To avoid spending taxpayer dollars on rebuilding the same vulnerable structures over and over again, the Department of Housing and Urban Development—or HUD—FEMA, and other federal agencies should require that rebuilding projects supported by federal disaster assistance are resilient to extreme weather and other climate changes. Congress should amend the Robert T. Stafford Disaster Relief and Emergency Assistance Act to assure that all FEMA-funded reconstruction is designed to better withstand future extreme weather and other climate-change impacts.

In addition to this change, the Task Force on Climate Preparedness should identify federal disaster programs that could provide technical assistance to recovering communities to help them rebuild more resilient homes, businesses, and infrastructure.

Reps.

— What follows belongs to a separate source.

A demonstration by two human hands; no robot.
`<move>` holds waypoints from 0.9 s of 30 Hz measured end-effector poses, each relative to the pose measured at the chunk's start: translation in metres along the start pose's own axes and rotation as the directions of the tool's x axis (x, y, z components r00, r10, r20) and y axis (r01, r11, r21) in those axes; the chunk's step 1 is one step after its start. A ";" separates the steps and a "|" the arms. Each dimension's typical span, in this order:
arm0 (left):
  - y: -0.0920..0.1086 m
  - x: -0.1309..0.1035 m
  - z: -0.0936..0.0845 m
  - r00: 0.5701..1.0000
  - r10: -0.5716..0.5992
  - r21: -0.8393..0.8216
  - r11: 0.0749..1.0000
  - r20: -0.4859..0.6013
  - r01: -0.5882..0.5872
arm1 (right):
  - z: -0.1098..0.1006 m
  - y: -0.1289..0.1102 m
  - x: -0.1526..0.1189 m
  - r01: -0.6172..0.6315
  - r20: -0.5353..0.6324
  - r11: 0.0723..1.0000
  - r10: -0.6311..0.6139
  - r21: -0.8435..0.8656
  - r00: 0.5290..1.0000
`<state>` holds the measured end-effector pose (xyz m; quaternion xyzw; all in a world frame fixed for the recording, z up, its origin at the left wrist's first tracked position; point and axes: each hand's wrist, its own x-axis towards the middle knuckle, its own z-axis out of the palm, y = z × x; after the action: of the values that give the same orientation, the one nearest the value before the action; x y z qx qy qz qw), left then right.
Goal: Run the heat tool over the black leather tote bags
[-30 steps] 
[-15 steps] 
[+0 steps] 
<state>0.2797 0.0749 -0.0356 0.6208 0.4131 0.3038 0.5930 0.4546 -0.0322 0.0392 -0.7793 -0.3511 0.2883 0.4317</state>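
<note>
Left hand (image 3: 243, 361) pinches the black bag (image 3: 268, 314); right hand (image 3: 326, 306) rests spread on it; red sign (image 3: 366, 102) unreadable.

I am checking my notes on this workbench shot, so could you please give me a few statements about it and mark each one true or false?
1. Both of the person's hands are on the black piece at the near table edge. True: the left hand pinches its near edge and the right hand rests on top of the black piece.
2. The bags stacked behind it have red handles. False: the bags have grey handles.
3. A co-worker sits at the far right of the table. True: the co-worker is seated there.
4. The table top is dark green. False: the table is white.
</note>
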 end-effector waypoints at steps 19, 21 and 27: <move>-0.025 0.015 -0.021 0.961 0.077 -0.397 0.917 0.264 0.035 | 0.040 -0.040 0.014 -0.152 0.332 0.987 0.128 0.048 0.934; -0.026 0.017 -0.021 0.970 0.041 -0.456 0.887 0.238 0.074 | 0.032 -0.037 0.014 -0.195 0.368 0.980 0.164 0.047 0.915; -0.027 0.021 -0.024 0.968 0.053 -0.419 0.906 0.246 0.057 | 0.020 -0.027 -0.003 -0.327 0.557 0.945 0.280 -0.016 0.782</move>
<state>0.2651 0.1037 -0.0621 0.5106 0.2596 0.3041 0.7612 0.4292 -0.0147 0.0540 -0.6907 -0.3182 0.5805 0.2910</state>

Earl Blumenauer (D-OR), Capps, and 27 of their colleagues recently sent a letter to a senior FEMA official, asking the agency whether states include climate risks in their hazardous-mitigation plans. The task force should seek answers to this and the other questions raised in the letter. Finally, the task force should assess whether there are other legislative or executive reforms that would increase community resilience after climate-related disasters.

Conclusion

The goal of the State, Local, and Tribal Leaders Task Force on Climate Preparedness is to address a pressing problem—destruction and damage from extreme weather—that scientists warn us will worsen in the coming years. It is therefore essential that the president charge this task force with addressing knowledge gaps about our expenditures for federal disaster relief and investments in community resilience, identifying federal revenue sources to increase resilience investments and protect our most vulnerable citizens, and proposing changes in policies that are essential to achieve these goals. Without addressing these needs, the task force would leave a major portion of climate preparedness undone and our lives and livelihood still vulnerable to extreme weather from climate change.

Daniel J. Weiss is a Senior Fellow and the Director of Climate Strategy at the Center for American Progress.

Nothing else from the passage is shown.